ABOUT THIS TASK: Leave the images aside and repeat the whole listing exactly.

DATA EXCERPTS:

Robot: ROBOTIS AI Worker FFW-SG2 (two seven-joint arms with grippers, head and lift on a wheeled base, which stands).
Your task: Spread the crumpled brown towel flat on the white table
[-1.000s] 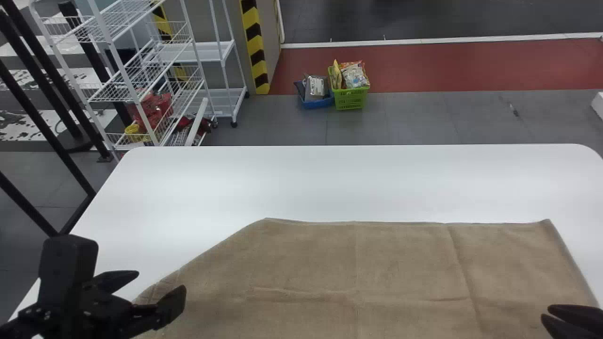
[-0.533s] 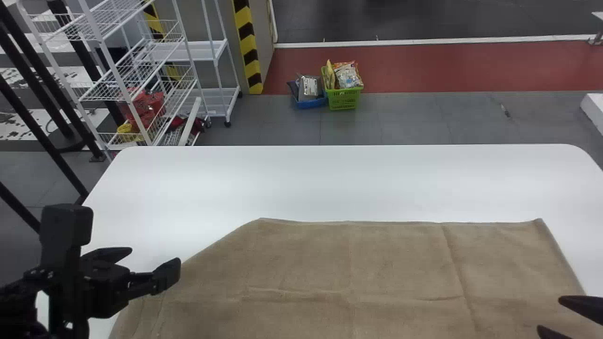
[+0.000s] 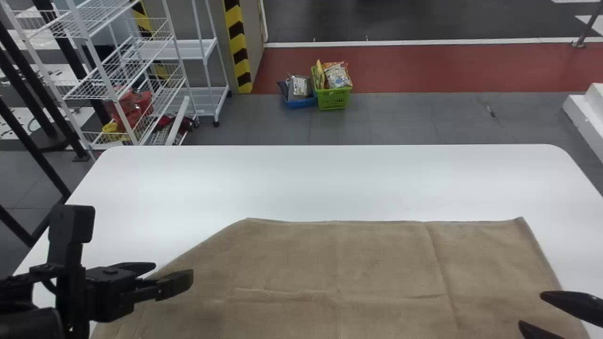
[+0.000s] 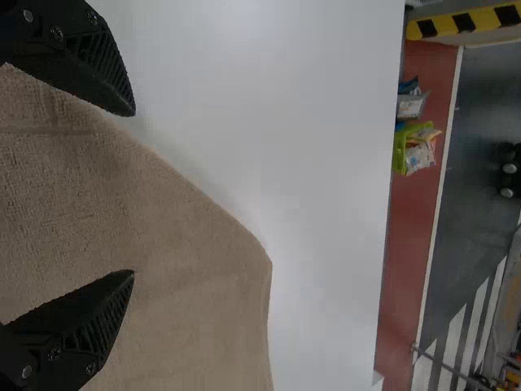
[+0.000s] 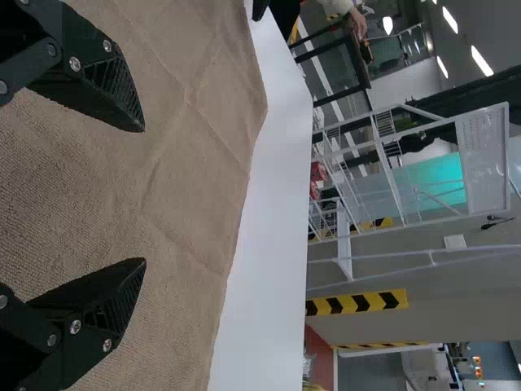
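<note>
1. Fingers (image 3: 176, 285) of the left gripper (image 3: 174, 274) stand wide apart, out at the towel's left part, with one tip by its slanting edge and the other over the cloth (whether either touches it, I cannot tell).
2. Wide apart too are those of the right gripper (image 3: 530, 310), above the cloth near its right edge.
3. Brown towel (image 3: 377, 263) lies spread over the near part of the white bench (image 3: 330, 183), its far edge running nearly straight across.
4. At the far left, that edge turns at a blunt corner and slants back toward the robot (a cut-off look, that side).
5. Low creases cross the cloth: one runs from the far edge toward the near side at the right, another sideways through the middle.
6. Beyond the bench, a green basket (image 3: 333, 100) of packets sits on the floor (image 3: 400, 122) just beside a blue basket (image 3: 301, 103); farther left stands a white wire rack (image 3: 102, 70).
</note>
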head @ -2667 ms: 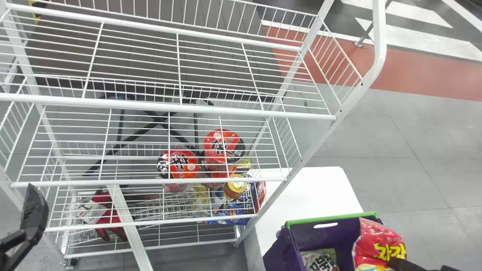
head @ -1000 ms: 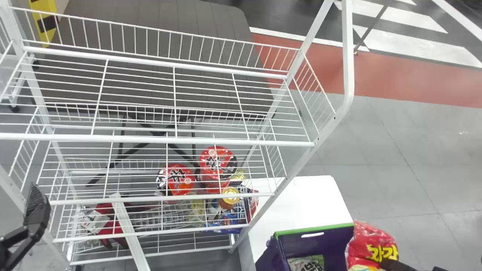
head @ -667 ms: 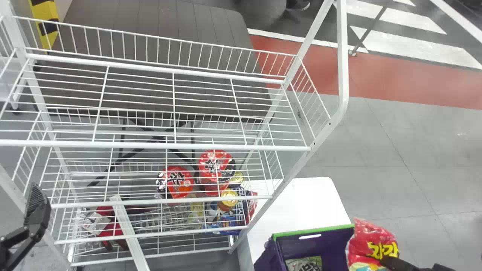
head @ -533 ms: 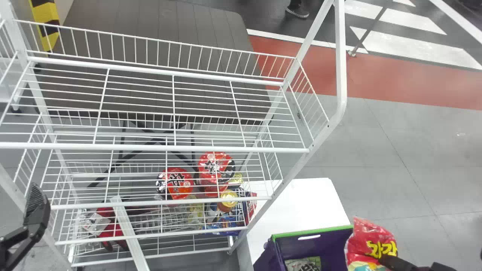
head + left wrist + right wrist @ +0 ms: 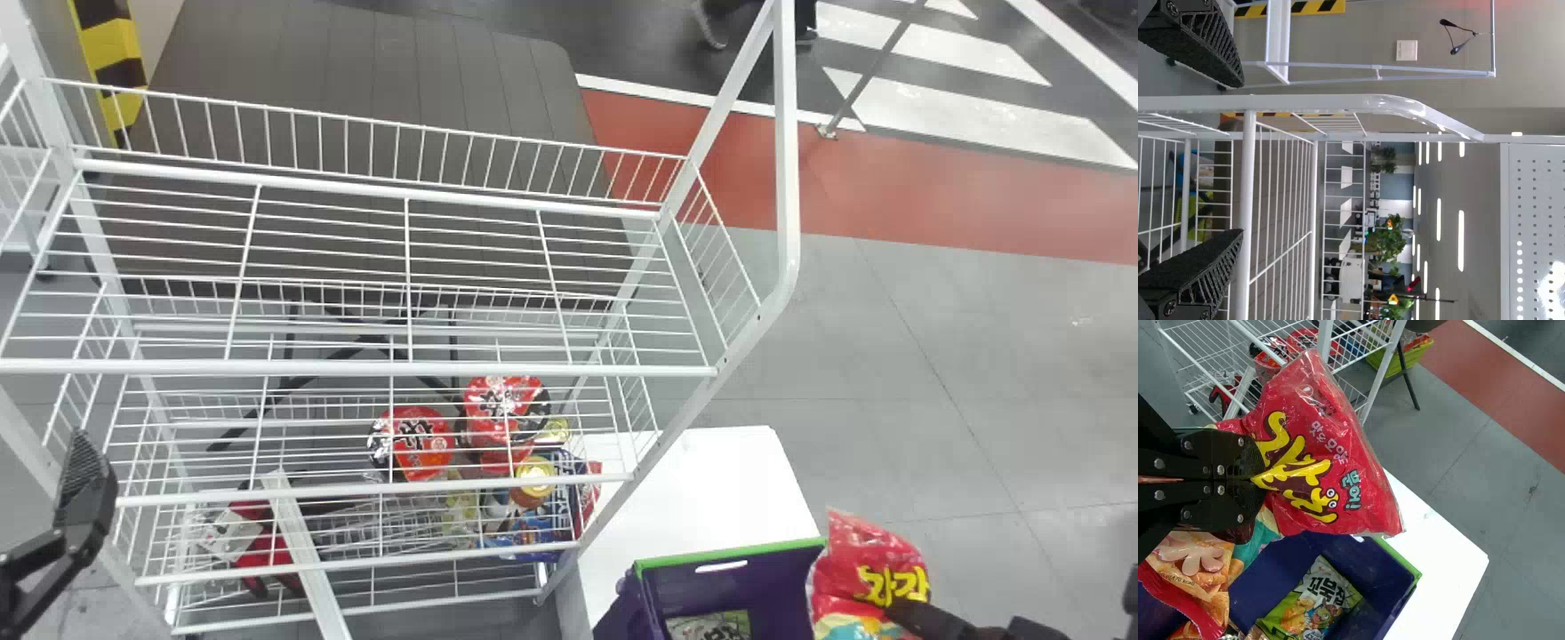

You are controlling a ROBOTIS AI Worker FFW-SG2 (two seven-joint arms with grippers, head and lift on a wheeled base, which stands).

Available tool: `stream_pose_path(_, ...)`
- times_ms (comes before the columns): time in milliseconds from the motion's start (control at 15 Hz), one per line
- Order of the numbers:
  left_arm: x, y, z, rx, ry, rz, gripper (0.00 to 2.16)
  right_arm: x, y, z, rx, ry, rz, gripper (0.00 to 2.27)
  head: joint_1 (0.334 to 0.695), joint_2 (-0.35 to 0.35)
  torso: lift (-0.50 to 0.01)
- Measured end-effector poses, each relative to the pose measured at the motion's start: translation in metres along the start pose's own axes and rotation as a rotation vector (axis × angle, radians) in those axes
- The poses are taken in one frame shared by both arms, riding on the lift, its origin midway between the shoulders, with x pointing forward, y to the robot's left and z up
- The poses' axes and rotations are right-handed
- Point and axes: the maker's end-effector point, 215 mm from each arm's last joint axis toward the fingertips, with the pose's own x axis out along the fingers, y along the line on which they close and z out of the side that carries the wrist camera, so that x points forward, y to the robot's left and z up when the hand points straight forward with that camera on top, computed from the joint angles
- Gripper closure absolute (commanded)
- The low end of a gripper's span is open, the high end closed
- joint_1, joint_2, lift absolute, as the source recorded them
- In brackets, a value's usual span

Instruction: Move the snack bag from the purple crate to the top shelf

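Note:
My right gripper (image 5: 902,613) is at the lower right of the head view, shut on the red snack bag (image 5: 867,569), beside the right side of the purple crate (image 5: 738,578). In the right wrist view the gripper (image 5: 1259,477) pinches the red bag (image 5: 1331,453) by its near side, above the crate (image 5: 1368,613). The white wire rack's top shelf (image 5: 356,366) spans the head view's left and middle. My left gripper (image 5: 84,484) stays at the left edge, by the rack's left post. Its fingers stand wide apart in the left wrist view, the gripper (image 5: 1242,160) holding nothing.
Red noodle packs (image 5: 413,443) and other goods sit on the lower shelves. A white table (image 5: 720,489) carries the crate, just right of the rack's right post (image 5: 702,400). More snack bags (image 5: 1315,603) lie in the crate.
In the head view the rack's top shelf has slid down and the crate has shifted left and down. The bag, still gripped, has shifted slightly left. The left gripper has barely changed place.

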Motion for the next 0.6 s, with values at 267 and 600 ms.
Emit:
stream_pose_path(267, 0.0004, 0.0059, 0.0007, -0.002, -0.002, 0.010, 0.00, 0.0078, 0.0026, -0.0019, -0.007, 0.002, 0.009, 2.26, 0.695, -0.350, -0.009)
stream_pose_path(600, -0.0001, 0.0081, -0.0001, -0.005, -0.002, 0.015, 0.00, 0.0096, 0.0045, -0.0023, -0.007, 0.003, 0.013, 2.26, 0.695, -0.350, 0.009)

EXPECTED OUTPUT:
Robot: ROBOTIS AI Worker FFW-SG2 (two seven-joint arms with grippers, head and lift on a wheeled base, which stands).
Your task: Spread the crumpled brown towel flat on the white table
[-1.000s] 
[-0.533s] 
[+0.000s] 
[+0.000s] 
[+0.000s] 
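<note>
1. Fingers (image 3: 176, 285) of the left gripper (image 3: 174, 274) stand wide apart, out at the towel's left part, with one tip by its slanting edge and the other over the cloth (whether either touches it, I cannot tell).
2. Wide apart too are those of the right gripper (image 3: 530, 310), above the cloth near its right edge.
3. Brown towel (image 3: 377, 263) lies spread over the near part of the white bench (image 3: 330, 183), its far edge running nearly straight across.
4. At the far left, that edge turns at a blunt corner and slants back toward the robot (a cut-off look, that side).
5. Low creases cross the cloth: one runs from the far edge toward the near side at the right, another sideways through the middle.
6. Beyond the bench, a green basket (image 3: 333, 100) of packets sits on the floor (image 3: 400, 122) just beside a blue basket (image 3: 301, 103); farther left stands a white wire rack (image 3: 102, 70).
</note>
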head @ -2667 ms: 
head @ -1000 ms: 
head @ -667 ms: 
head @ -533 ms: 
head + left wrist + right wrist @ +0 ms: 

You are controlling a ROBOTIS AI Worker FFW-SG2 (two seven-joint arms with grippers, head and lift on a wheeled base, which stands).

Available tool: `stream_pose_path(_, ...)`
- times_ms (comes before the columns): time in milliseconds from the motion's start (control at 15 Hz), one per line
- Order of the numbers:
  left_arm: x, y, z, rx, ry, rz, gripper (0.00 to 2.16)
  right_arm: x, y, z, rx, ry, rz, gripper (0.00 to 2.27)
  head: joint_1 (0.334 to 0.695), joint_2 (-0.35 to 0.35)
  torso: lift (-0.50 to 0.01)
- Measured end-effector poses, each relative to the pose measured at the motion's start: translation in metres along the start pose's own axes and rotation as a rotation vector (axis × angle, radians) in those axes
- The poses are taken in one frame shared by both arms, riding on the lift, its origin midway between the shoulders, with x pointing forward, y to the robot's left and z up
- The poses' axes and rotations are right-handed
- Point and axes: the maker's end-effector point, 215 mm from each arm's last joint axis toward the fingertips, with the pose's own x axis out along the fingers, y along the line on which they close and z out of the side that carries the wrist camera, so that x points forward, y to the robot's left and z up when the hand points straight forward with that camera on top, computed from the joint angles
- Gripper closure absolute (commanded)
- The low end of a gripper's span is open, the high end closed
- joint_1, joint_2, lift absolute, as the source recorded them
- In brackets, a value's usual span

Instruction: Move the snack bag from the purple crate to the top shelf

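Note:
My right gripper (image 5: 902,613) is at the lower right of the head view, shut on the red snack bag (image 5: 867,569), beside the right side of the purple crate (image 5: 738,578). In the right wrist view the gripper (image 5: 1259,477) pinches the red bag (image 5: 1331,453) by its near side, above the crate (image 5: 1368,613). The white wire rack's top shelf (image 5: 356,366) spans the head view's left and middle. My left gripper (image 5: 84,484) stays at the left edge, by the rack's left post. Its fingers stand wide apart in the left wrist view, the gripper (image 5: 1242,160) holding nothing.
Red noodle packs (image 5: 413,443) and other goods sit on the lower shelves. A white table (image 5: 720,489) carries the crate, just right of the rack's right post (image 5: 702,400). More snack bags (image 5: 1315,603) lie in the crate.
In the head view the rack's top shelf has slid down and the crate has shifted left and down. The bag, still gripped, has shifted slightly left. The left gripper has barely changed place.
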
Motion for the next 0.6 s, with values at 267 and 600 ms.
Emit:
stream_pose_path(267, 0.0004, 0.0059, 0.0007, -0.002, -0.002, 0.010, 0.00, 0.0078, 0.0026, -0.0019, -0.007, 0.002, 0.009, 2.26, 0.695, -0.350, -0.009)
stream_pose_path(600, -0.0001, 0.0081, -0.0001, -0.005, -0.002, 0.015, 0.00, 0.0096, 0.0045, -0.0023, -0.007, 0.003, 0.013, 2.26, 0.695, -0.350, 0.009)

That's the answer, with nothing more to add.